その代わりと言っては何だが、冷蔵庫の中から柑橘類と思われる果物をパクって来た。
分厚く硬い皮を苦労して剥くと、中はミカンのような房になっていて、リンゴと梨を合わせたような味と香りがした。
見た目と味にギャップがあるが、喉が乾いていたので凄く美味く感じる。
俺が一番先に厨房に来たのは、清潔な水を手に入れるためだ。
見たところ、この城では汲み上げた井戸水をそのまま使っているが、現代の清潔大国日本から来た俺達は、生水なんか飲めるはずがない。
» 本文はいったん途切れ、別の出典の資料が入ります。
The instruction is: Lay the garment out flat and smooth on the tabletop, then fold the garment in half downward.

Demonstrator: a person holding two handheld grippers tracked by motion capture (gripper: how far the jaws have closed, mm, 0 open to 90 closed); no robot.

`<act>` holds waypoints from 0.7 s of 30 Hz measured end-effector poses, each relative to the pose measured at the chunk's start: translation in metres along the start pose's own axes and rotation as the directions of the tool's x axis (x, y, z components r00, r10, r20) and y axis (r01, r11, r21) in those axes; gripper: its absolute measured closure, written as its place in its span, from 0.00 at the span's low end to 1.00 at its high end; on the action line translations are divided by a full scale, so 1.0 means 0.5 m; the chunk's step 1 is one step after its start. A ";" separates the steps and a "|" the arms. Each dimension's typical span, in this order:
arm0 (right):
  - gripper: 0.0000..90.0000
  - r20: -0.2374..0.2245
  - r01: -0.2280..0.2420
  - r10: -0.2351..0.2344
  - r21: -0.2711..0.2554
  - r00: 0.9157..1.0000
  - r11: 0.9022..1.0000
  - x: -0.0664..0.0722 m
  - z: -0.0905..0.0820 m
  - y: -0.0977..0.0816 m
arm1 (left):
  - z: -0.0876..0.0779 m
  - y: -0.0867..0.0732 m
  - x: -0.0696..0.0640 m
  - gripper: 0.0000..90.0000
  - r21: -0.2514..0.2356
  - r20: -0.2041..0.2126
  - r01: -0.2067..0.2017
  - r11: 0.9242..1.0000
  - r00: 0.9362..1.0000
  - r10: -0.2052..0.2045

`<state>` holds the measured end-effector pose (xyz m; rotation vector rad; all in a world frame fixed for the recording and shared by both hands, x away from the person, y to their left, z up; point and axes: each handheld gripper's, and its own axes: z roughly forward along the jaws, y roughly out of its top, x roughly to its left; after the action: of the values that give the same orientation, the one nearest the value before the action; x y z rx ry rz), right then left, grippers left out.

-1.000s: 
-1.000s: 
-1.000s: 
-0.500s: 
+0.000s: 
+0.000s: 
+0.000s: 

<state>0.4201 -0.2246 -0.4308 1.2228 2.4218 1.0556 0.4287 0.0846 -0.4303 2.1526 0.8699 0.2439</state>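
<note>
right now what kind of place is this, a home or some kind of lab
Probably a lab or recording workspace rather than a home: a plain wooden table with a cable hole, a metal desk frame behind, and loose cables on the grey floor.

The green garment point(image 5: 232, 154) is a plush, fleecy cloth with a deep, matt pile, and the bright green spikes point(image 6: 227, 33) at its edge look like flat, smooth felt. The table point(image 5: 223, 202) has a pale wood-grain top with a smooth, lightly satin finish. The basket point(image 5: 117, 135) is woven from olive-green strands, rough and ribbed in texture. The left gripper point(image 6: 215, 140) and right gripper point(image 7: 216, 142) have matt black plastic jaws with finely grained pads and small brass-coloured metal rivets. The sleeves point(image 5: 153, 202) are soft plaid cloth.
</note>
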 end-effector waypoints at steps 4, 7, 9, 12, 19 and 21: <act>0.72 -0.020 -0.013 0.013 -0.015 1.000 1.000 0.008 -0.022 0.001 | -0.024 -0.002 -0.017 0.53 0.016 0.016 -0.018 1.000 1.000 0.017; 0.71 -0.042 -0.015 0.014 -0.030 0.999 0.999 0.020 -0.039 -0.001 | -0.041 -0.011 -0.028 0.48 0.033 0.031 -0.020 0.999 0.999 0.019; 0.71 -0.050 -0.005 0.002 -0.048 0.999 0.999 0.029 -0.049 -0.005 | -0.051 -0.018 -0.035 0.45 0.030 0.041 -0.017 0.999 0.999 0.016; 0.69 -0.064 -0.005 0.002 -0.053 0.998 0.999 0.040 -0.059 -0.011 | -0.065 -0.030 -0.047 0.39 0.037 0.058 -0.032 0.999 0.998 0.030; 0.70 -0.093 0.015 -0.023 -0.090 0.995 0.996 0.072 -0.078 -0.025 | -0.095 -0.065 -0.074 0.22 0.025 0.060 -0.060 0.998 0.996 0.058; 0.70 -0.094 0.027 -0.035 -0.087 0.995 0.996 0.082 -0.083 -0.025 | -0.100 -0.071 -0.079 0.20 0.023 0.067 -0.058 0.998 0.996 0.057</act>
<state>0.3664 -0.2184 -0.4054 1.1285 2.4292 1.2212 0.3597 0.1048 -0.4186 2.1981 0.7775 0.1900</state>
ほんの少しならば大丈夫かもしれないが、普通に飲み続けたら高確率で腹を壊すだろう。
たぶん今夜あたり、クラスメイト達は下痢ピー祭りになるはずだ。
治癒魔法を使える女子に頼るしかないだろうが、全員の治療が済むまでには時間が掛かるだろうし、そもそも上手く魔法が使える保証も無い。
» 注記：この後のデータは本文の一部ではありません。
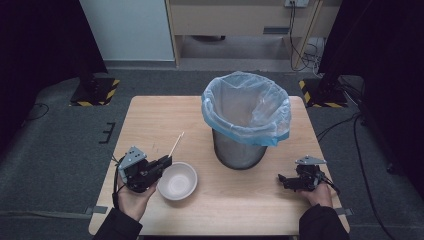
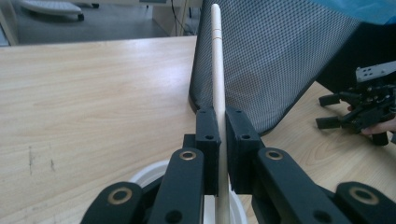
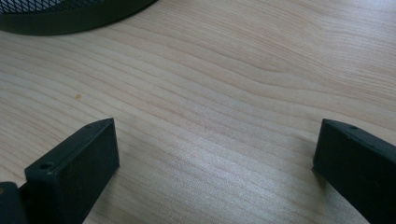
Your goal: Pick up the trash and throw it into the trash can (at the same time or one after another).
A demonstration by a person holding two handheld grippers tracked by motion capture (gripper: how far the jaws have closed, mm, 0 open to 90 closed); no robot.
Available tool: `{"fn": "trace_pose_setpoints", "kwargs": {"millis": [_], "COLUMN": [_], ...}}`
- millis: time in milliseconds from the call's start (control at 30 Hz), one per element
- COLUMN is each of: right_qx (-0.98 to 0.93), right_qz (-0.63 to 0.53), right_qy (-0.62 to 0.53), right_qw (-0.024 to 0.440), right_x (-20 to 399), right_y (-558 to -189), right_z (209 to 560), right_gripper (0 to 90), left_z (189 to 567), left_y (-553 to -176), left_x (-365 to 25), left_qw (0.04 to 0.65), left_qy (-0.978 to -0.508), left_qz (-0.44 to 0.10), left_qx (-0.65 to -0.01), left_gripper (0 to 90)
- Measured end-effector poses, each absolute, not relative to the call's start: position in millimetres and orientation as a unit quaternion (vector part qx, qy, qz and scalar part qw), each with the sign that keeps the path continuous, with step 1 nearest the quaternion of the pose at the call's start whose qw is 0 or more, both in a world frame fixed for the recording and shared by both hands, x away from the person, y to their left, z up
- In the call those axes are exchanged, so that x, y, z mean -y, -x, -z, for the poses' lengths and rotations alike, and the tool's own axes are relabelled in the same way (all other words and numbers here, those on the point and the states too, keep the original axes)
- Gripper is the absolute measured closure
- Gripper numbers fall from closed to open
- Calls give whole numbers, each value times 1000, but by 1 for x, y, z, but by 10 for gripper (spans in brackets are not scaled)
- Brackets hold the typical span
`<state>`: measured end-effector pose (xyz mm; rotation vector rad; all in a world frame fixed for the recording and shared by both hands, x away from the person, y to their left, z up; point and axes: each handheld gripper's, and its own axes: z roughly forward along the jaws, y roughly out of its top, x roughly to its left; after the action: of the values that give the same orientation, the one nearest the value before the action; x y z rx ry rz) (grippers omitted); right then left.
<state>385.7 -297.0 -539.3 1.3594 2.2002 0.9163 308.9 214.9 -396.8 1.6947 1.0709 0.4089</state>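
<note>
1. The left tongs (image 2: 222,122) are closed tight on a thin wooden stick (image 2: 216,70); the two black jaws press it from both sides, and it runs out past them, forward and up.
2. In the high view the left tongs (image 1: 162,162) are near the front left corner of the table (image 1: 150,117), just beside a white bowl (image 1: 177,181). The stick (image 1: 176,144) points away from the person, toward the far edge.
3. The right tongs (image 3: 212,154) stand wide open with nothing between the jaws, low over bare wood. In the high view they (image 1: 285,181) are near the front right corner, well apart from the stick.
4. A mesh bin (image 1: 239,147) with a blue plastic liner (image 1: 247,107) stands right of the middle of the table, between the two hands.
5. I judge that the step in hand is the carrying: the stick is gripped and seems lifted off the table, but it is not yet over the bin.
6. The next move probably calls for raising the stick above the liner's rim, bringing it over the opening, and only then loosening the jaws. The long free end could catch the liner, so it should clear the rim first.
</note>
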Motion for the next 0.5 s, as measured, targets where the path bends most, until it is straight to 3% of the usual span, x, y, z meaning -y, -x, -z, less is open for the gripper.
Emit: {"fn": "trace_pose_setpoints", "kwargs": {"millis": [500], "right_qx": [-787], "right_qz": [-328], "right_qy": [-485], "right_qw": [197], "right_x": [297], "right_y": [-386], "right_z": [539], "right_gripper": [4], "left_z": [369], "left_y": [-306], "left_x": [-217], "left_qw": [553], "left_qy": [-687], "left_qz": [-192], "left_qx": [-431], "left_gripper": [843]}}
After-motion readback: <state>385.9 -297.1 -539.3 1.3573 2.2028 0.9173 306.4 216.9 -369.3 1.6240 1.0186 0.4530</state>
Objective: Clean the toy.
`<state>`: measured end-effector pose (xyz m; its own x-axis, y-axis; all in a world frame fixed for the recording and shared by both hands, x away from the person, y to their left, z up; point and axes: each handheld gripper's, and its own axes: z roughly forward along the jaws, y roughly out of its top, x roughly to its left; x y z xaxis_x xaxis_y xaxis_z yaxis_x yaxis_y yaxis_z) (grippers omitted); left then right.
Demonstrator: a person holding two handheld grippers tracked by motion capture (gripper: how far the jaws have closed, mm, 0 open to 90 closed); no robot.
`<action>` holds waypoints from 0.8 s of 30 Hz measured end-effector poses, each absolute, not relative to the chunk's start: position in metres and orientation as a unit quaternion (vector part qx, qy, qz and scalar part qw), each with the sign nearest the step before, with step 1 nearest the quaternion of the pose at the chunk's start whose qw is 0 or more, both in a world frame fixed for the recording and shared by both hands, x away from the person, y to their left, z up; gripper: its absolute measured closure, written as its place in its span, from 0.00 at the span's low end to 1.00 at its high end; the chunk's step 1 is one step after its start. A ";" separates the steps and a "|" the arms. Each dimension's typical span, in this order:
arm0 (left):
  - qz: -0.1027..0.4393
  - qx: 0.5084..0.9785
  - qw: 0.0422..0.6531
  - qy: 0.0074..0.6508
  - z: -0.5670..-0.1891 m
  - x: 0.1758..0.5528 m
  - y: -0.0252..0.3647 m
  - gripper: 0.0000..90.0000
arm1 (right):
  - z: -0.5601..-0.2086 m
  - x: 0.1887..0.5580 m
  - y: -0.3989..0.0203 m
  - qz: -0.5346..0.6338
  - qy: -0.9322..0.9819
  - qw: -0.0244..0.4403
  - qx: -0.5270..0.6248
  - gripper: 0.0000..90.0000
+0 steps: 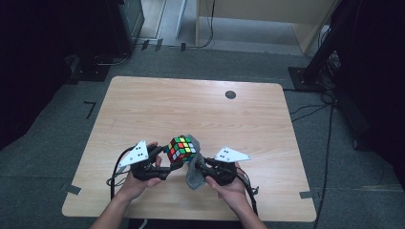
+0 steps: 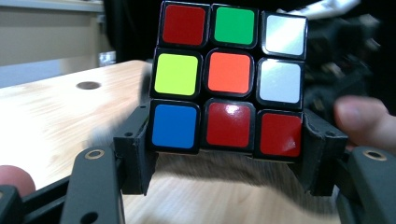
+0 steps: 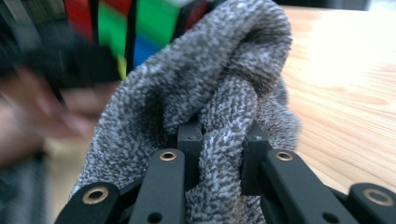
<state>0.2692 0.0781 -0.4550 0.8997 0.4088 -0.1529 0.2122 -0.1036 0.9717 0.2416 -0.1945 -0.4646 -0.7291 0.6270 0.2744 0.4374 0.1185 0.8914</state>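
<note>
step: wiping cube (image 1: 181, 149) | left gripper (image 1: 160, 157) clamped on cube, lifted off table (image 1: 143, 105) at 6 o'clock | right gripper (image 1: 199, 164) pinching cloth (image 1: 193, 174) | next: prob rub cloth over cube's 3 o'clock face

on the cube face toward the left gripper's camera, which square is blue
The bottom-left square of the cube, just beside the left gripper's left-hand jaw. It is the lone blue one; the others on that face are red, green, white, yellow and orange.

Both grippers (image 1: 165, 164) (image 1: 199, 167) clamped, side by side
</note>
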 end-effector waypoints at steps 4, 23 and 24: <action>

煮沸した水を手にいれるためにも、小ぶりの鍋と食器、それに火種が必要だ。
食堂を出て、城の中をアイテムボックスに入ったまま歩き回っていると、火種は見つかった。
なんか偉そうにしているオッサンが、葉巻に魔道具で火を付けていたのだ。
長さが10センチ、幅が3センチ、厚さ1センチ程度の板状で、刻印の部分に指を押し当てて使うらしい。
事務方の偉いさんみたいだが、席を立った隙にパクらせてもらった。
早速試してみたが、指を押し当てただけでは上手くいかなかったが、魔力を流すみたいなイメージをすると火が点った。
どうやら、これが火の魔道具らしい。
帰れる目途が立つまでは、暫くこの城に寄生するつもりだが、あんまりふざけた真似をするようならば、真夜中に人気の無い場所に放火してやろう。